SEVERITY OF NEUROLOGICAL LONG-COVID SYMPTOMS CORRELATES WITH INCREASED LEVEL OF AUTOANTIBODIES TARGETING VASOREGULATORY AND AUTONOMIC NERVOUS SYSTEM RECEPTORS

Abstract

Objective: The Long-COVID syndrome is characterized by a variety of physical, cognitive and psychological symptoms. Worldwide, at least 65 million people are thought to be affected, nevertheless there is still insufficient knowledge about the pathogenesis of long-COVID. Studies on the Long-COVID related myalgicencephalomyelitis/chronic fatigue syndrome (ME/CFS) suggest autoimmune-related changes, for example the formation of autoantibodies against G protein-coupled receptors. Design and method: This monocentric, cross-sectional study included patients who suffered a mild to moderate SARS-CoV-2 infection up to 12 months prior to enrollment with (n = 72) or without (n = 58) Long-COVID diagnosis according to the German S1 guideline or with no known history of SARS-CoV-2 infection (n = 70). Autoantibodies towards the vasoregulation associated Adrenergic Receptor (ADR) B1 and B2 and the CNS and vasoregulation associated muscarinic acetylcholine receptor (CHR) M3 and M4 were measured by ELISA. Neurological disorders and fatigue were quantified by internationally standardized questionnaires including Chalder Fatigue Scale, Short-Form-36 Questionnaire and the CERAD Neurophysiological Assessment Battery.

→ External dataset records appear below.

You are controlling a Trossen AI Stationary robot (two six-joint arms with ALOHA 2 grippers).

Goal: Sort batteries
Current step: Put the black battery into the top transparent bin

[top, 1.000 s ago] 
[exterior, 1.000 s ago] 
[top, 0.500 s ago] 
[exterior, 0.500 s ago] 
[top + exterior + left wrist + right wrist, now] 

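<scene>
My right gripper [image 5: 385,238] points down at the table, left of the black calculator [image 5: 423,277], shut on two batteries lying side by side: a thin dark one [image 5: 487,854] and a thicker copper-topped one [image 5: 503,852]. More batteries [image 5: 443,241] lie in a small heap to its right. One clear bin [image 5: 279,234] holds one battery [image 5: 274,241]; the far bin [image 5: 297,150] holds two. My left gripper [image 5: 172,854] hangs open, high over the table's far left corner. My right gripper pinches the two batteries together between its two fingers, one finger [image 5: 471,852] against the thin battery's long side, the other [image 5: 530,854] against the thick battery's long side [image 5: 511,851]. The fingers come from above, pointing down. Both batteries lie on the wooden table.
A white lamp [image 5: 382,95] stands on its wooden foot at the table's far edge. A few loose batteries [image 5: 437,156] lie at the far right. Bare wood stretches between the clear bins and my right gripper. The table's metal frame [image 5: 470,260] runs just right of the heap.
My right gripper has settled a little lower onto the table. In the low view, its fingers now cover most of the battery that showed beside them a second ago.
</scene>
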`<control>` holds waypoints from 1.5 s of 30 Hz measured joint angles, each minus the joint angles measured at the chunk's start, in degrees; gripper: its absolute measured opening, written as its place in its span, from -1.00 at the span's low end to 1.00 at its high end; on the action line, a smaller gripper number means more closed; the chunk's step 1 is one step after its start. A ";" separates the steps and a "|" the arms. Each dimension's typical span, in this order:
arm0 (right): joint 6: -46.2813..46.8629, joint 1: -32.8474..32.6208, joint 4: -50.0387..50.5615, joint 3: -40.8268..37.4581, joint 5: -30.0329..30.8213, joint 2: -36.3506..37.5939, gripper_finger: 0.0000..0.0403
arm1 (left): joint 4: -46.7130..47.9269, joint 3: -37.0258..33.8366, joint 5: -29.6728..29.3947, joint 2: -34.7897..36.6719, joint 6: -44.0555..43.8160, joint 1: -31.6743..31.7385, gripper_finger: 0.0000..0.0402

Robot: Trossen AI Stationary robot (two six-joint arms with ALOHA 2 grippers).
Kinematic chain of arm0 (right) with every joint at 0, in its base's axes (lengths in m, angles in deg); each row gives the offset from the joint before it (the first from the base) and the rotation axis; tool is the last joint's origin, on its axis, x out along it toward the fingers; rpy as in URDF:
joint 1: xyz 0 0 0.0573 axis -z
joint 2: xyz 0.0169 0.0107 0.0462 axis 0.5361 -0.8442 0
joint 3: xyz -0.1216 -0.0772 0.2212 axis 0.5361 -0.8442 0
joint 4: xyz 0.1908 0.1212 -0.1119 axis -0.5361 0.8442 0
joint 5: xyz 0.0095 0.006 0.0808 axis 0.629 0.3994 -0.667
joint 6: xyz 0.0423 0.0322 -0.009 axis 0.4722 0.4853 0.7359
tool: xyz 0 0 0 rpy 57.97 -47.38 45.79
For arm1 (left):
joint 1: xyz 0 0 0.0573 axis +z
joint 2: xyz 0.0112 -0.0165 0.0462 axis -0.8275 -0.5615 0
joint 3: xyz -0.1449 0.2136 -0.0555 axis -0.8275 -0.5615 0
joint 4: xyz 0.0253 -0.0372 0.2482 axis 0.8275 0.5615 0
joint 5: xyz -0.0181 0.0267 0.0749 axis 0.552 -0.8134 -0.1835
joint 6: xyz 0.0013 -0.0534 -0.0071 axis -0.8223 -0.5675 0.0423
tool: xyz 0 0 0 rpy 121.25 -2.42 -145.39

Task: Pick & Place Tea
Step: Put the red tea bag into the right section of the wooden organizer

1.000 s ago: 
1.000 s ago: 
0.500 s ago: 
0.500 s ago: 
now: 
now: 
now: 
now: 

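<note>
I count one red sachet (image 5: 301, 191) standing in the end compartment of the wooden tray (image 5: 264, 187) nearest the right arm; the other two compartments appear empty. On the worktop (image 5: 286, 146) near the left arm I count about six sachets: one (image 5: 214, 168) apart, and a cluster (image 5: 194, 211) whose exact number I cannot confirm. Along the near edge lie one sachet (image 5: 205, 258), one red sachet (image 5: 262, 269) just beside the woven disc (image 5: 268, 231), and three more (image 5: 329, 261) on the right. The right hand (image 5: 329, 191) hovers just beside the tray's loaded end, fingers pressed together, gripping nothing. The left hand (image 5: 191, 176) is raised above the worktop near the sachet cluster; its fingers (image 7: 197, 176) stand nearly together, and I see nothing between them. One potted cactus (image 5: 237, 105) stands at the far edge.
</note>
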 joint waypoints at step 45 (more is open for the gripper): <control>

Results: The prevalence and concentrations of evaluated autoantibodies were significantly higher in Long-COVID compared to the 2 other groups (p = 2.1∗10-9) with a significantly higher number of patients with simultaneous detection of more than one autoantibody in Long-COVID group (p = 0.0419). Importantly, the overall inflammatory state was low in all 3 groups. ARB1 and ARB2 correlated negatively CERAD Trail Marking A and B (R <= -0.26, p <= 0.043), while CHRM3 correlated positively with Chadler Fatigue Scale (R = 0.37, p = 0.0087). Conclusions: The present study shows that autoantibodies to GPCR are highly prevalent in patients with Long-COVID. These autoantibodies occur in healthy controls as well, but the prevalence is substantially lower. Concentrations of autoantibodies correlates to intensity of neurological disorders including psychomotor speed, visual search, attention, and fatigue.